I always had an aptitude for science and excelled at it for some reason...but math bored the beejeezus outa me... endless hours on manipulating numbers so that they might equal some other numbers. I was a straight D and F student in Math. Spent my math classes watching the clock and drawing doodles in my notebook. Then the beginning of one year this one math teacher instead of teaching us math had everybody build model rockets of different types...sanding them or laminating them smooth for aerodynamic efficiency ... the whole class was going yeah!...this beats math class...then we would end up launching these rockets outside near the track...we would set up baselines and build simple devices to measure angles to the apogee so we could calculate altitudes and who's rockets went higher...Trigonometry at its finest...that's when it dawned on me...holy mackerel...look what I can do with math! ...one simple class...one simple teaching method...my grades went up like the rocket there after...
I think the teaching methodology has a lot to play in any subject.
Once in a while I am told, “Writing must be easy for you.” “Yes,” I sometimes say, “writing is easy for me in the same way that wrestling is easy for wrestlers, or teaching is easy for teachers.”
In my teaching days (may they recede ever more swiftly and distantly into the past), I encountered plenty of students who were annoyed with me because I tended to point them toward what was hardest to do in whatever they were writing.
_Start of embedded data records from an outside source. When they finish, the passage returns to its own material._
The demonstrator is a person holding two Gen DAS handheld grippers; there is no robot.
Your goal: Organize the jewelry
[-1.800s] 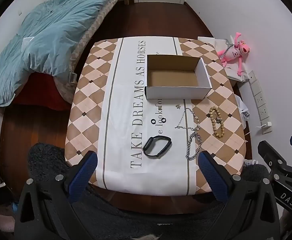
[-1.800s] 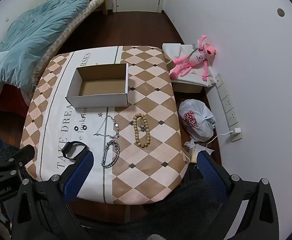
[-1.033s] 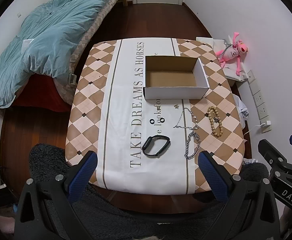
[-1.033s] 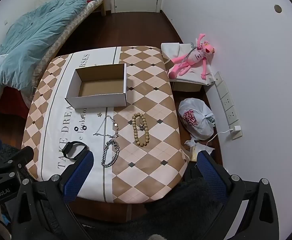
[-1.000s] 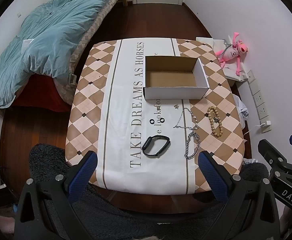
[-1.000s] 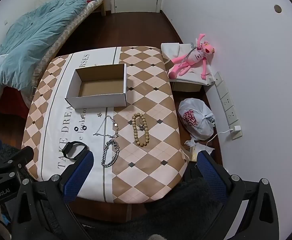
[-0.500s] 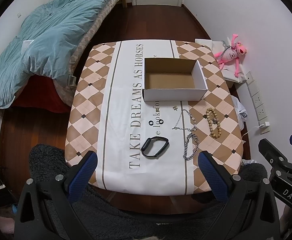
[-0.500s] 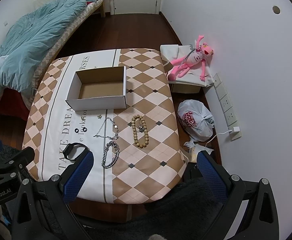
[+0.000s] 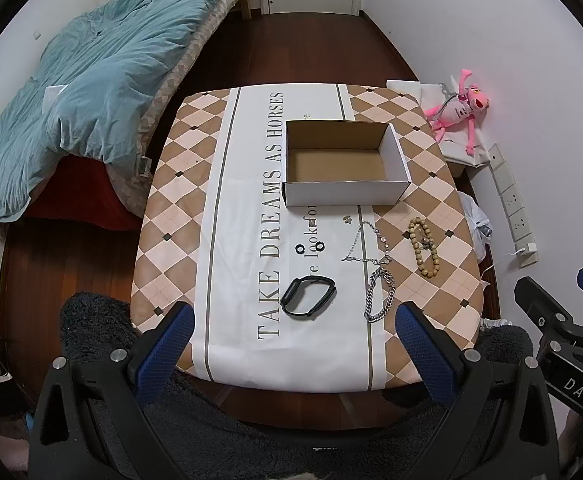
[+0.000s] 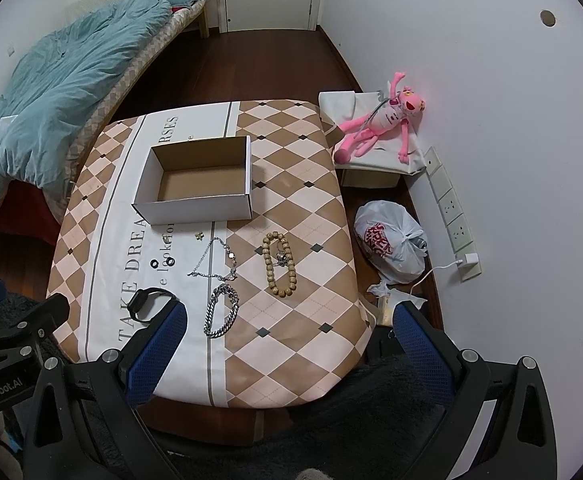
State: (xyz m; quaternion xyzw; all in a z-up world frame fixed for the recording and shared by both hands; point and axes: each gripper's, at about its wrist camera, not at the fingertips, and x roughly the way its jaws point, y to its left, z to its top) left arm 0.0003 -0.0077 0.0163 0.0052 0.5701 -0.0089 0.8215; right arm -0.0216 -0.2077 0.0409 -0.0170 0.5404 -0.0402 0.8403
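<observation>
An open, empty cardboard box [image 9: 343, 164] [image 10: 199, 184] stands on the table. In front of it lie a black wristband [image 9: 308, 296] [image 10: 147, 304], a thick silver chain bracelet [image 9: 379, 300] [image 10: 221, 316], a thin silver necklace [image 9: 365, 244] [image 10: 215, 260], a wooden bead bracelet [image 9: 423, 248] [image 10: 279, 264], two small black rings [image 9: 309, 247] and a tiny earring [image 9: 346, 219]. My left gripper [image 9: 291, 344] and right gripper [image 10: 287, 344] are both open and empty, held high above the table's near edge.
The table [image 9: 179, 184] has a checkered cloth. A bed with a teal duvet [image 9: 91, 80] is at left. A pink plush toy [image 10: 383, 124], a white plastic bag [image 10: 391, 244] and wall sockets [image 10: 451, 208] are at right. A dark fuzzy rug [image 9: 91, 320] lies below.
Both grippers have risen and pulled back a little, so the table looks smaller. The jewelry and the box have not moved.
</observation>
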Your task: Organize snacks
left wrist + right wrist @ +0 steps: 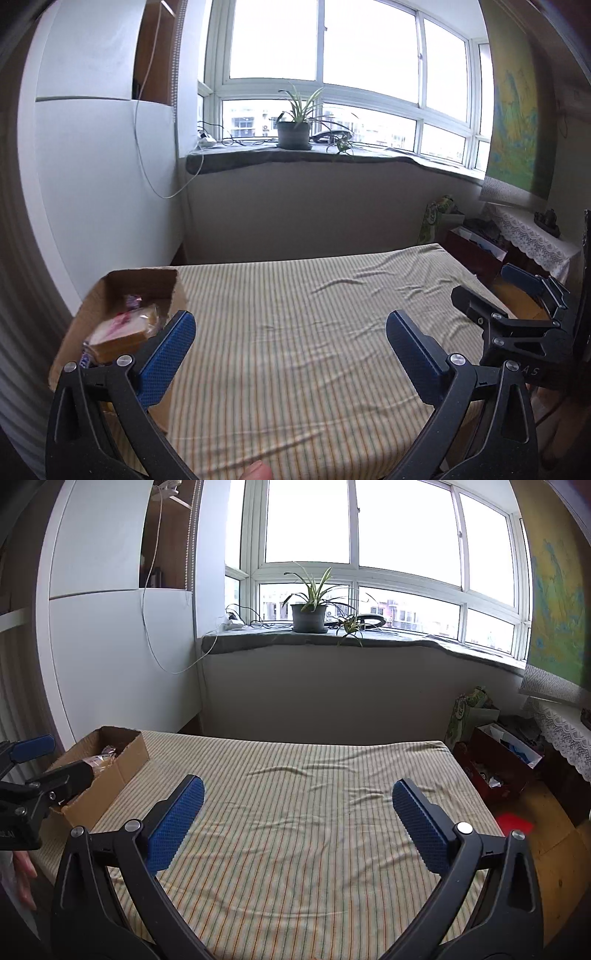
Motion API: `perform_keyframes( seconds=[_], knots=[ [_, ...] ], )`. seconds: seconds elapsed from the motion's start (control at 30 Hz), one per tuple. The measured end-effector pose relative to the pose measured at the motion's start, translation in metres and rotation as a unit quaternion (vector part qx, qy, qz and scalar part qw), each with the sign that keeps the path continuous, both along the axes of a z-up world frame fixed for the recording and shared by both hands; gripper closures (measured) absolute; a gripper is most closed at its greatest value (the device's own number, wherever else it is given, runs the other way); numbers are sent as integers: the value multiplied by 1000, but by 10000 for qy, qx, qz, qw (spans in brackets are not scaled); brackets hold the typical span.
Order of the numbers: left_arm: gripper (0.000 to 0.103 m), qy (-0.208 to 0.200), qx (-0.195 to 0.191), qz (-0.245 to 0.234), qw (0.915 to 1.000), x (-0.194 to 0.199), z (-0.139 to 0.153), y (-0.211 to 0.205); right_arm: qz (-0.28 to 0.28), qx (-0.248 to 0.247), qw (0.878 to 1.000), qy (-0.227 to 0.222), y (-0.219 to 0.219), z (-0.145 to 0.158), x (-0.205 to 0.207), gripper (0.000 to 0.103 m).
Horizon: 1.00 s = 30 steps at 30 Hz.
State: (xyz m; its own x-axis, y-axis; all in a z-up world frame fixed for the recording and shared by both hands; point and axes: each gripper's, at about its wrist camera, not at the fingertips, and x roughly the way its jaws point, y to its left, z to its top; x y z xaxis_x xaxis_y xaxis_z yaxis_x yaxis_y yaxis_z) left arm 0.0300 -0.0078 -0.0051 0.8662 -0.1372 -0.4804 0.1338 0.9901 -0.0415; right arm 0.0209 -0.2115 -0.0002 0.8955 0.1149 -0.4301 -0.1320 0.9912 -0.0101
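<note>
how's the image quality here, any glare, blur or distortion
Left wrist view: window blown out white, frames bowed by the fisheye, snacks in the cardboard box smeared by motion blur. Right wrist view: same white glare, the striped tablecloth sharper, corners vignetted dark.

White letters "A S" stand on the black body of the right gripper (pixel 517 314), seen just right of the left gripper's jaws. Print on a snack wrapper (pixel 85 360) left of those jaws is too blurred to read.

Snacks (pixel 122 332) in the cardboard box (pixel 144 277) are blurred.
</note>
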Motion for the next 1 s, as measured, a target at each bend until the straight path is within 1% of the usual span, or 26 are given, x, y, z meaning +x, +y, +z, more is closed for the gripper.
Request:
perform_keyframes(
  seconds=[0.2,0.37,1.0],
  knots=[
    [0,16,111,187,9998,-6,3,0,143,42,9999,4,13,0,2,0],
    [0,5,91,286,9995,-10,3,5,236,-8,9997,32,24,-2,2,0],
    [0,62,14,311,9995,-10,1,9,268,-63,9996,52,30,-2,1,0]
  ],
)
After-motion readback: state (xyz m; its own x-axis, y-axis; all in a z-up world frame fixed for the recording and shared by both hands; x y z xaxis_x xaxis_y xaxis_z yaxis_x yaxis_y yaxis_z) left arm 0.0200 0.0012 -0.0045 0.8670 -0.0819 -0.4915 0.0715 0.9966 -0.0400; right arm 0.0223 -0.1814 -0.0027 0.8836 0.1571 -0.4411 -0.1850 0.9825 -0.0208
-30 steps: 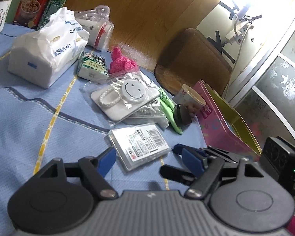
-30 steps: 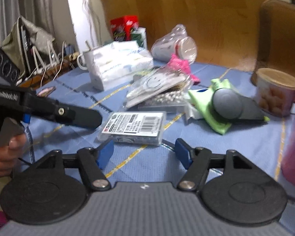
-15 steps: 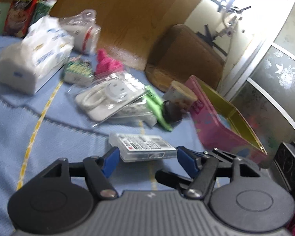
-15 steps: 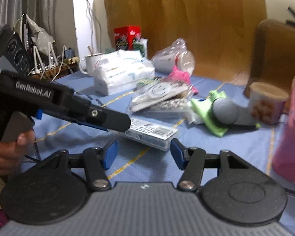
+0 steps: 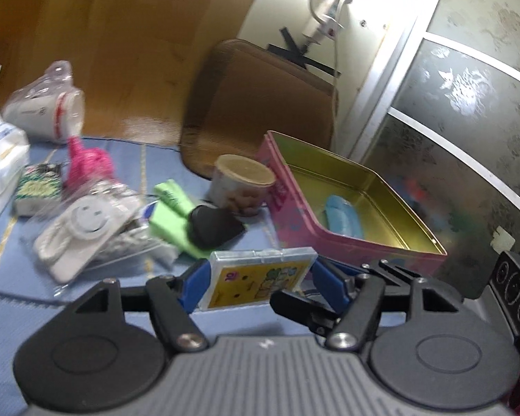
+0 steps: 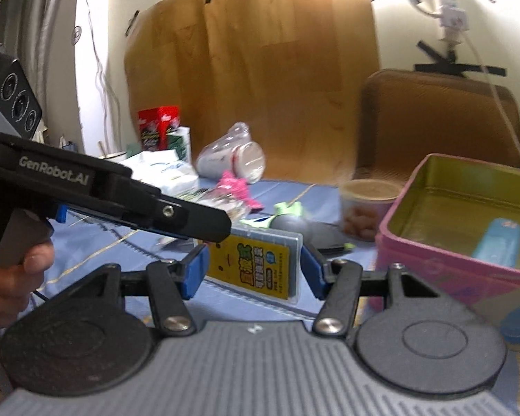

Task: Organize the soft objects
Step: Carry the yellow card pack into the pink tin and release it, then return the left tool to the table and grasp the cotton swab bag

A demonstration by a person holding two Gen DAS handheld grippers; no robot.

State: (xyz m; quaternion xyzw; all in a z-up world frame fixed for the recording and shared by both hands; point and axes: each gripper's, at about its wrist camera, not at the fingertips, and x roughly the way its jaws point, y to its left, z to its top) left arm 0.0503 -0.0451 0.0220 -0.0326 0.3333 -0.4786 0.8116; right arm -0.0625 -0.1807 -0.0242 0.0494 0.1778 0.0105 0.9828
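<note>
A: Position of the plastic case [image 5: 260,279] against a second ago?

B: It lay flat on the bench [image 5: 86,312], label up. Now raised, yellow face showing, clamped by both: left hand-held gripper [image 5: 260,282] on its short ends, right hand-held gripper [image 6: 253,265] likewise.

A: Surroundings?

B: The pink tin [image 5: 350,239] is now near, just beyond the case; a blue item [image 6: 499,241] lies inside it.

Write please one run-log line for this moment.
left gripper: shut on clear case | right gripper: shut on same case | case: lifted off blue cloth | pink tin: open, blue item inside
</note>
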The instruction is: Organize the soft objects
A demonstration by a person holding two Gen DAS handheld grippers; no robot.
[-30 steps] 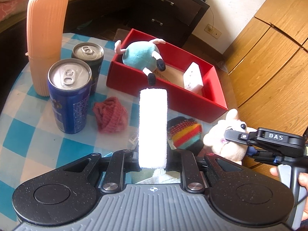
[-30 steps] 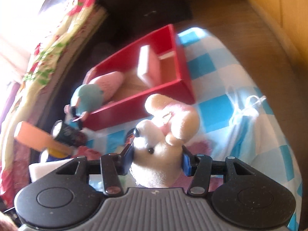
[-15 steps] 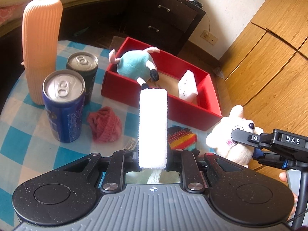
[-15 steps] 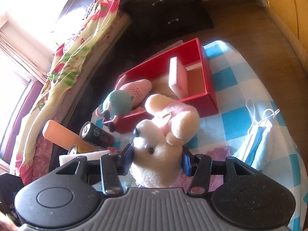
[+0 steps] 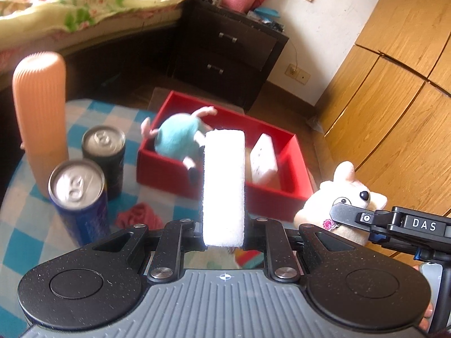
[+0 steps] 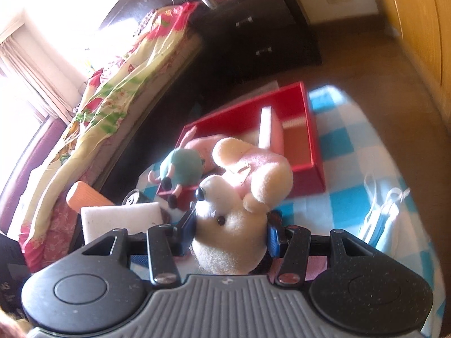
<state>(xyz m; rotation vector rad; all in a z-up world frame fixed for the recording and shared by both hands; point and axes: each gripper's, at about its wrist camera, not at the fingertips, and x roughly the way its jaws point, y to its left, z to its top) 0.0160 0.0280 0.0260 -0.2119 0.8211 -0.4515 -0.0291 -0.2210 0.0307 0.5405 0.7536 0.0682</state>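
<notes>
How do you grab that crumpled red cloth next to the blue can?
The red cloth lies bunched in a soft heap on the checked tablecloth, close to the blue can. Probably best to come straight down from above and pinch the raised top of the bunch, with the fingers kept on the side away from the can so it isn't knocked.

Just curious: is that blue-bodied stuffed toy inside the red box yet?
Partly in: the blue-bodied stuffed toy lies in the red box, legs draped over its wall.

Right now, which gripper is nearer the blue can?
Left. The left gripper, shut on the white sponge, is just beside the blue can; the right gripper, holding the plush dog, is farther off.
</notes>
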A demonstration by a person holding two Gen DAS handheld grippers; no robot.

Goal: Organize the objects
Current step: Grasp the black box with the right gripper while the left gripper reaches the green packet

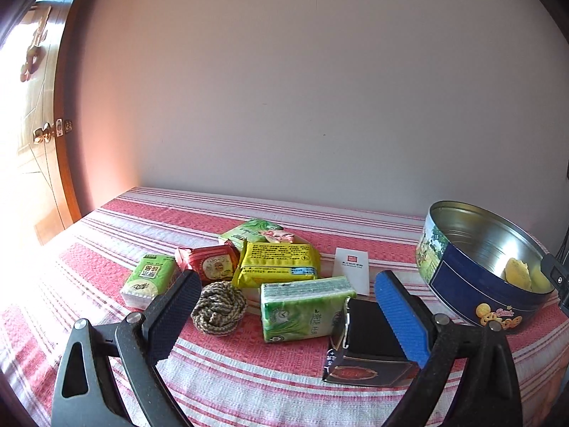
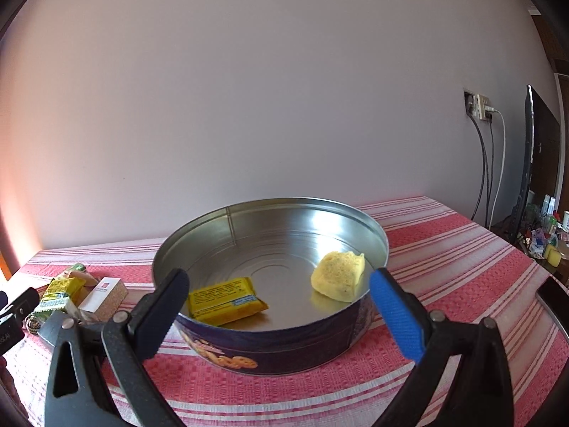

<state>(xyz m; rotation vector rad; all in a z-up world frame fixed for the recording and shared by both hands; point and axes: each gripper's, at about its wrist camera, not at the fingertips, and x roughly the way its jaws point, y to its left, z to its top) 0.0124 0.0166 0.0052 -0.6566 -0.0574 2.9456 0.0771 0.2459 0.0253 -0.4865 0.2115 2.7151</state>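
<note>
Loose items are being gathered into the round cookie tin (image 2: 270, 348), which is standing open on the striped cloth (image 2: 462, 249) so that things can be dropped in from above; a yellow packet (image 2: 224, 300) and a yellow sponge (image 2: 339, 275) are already lying apart on its metal floor. The right gripper (image 2: 279, 311) is being held level just in front of the tin's near wall, its jaws spread wide and nothing between them, as if a release has just been made. The rest is being kept in a cluster to the tin's left: tissue packs (image 1: 302, 307), a rope bundle (image 1: 218, 307), a red packet (image 1: 213, 263), a white card (image 1: 352, 274) and a black box (image 1: 370, 352). The left gripper (image 1: 288, 316) is being held low over this cluster, unclenched and empty, with its blue pad (image 1: 402, 316) seemingly right beside the black box, probably the next pick.
</note>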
It used to amaze me, before I got used to it, how many students sign up for creative writing out of a vague sense that inspiration and energy will suffice.
I used to ask poetry students if they’d ever thought about all that they had in common with discus throwers. Most hadn’t, believe it or not.
Well, here goes. I require that you write at least one sonnet that follows some known set of rules, and is grammatical, and says something that gives at least a momentary impression of being worth saying. The discus thrower works within a circle of prescribed diameter, studying and practicing to figure out his or her best way across it to the best possible release. Many hours and months are spent just running or lifting weights. Videotapes are made, sometimes digitized to stick-figures so the angle the held platter makes with the line of the torso can be looked at and optimized. Work, work, work, technique, technique, technique, and once in a long while a burst of splendor that gains you one more centimeter.
The students would begin to see what I meant, and I would go on: “Tell me when the last time was that you saw a help wanted ad for a poet or a discus thrower.”
In other words, even the work, even the constant technical study, however painful at times, should have some inner reward of its own. It should be more than just the means to the imagined end. The solitary joy of the thing itself.
Cheers,
Henry
I've always wondered why scholastic excellence isn't rewarded as richly as is the ability to throw, hit, kick or catch a piece of cowhide.
Rick
Throughout high school I was a discus thrower. You are correct in that I have never seen a job listing anywhere searching for a professional discus thrower.
The closest I've ever come to being a poet is being able to recite: He was a poet....and didn't know it. I'm certain that I've seen a job listing for a poet, either.
But, if they were to advertise for "problem solver needed" all sorts of people would think they could excel in that position.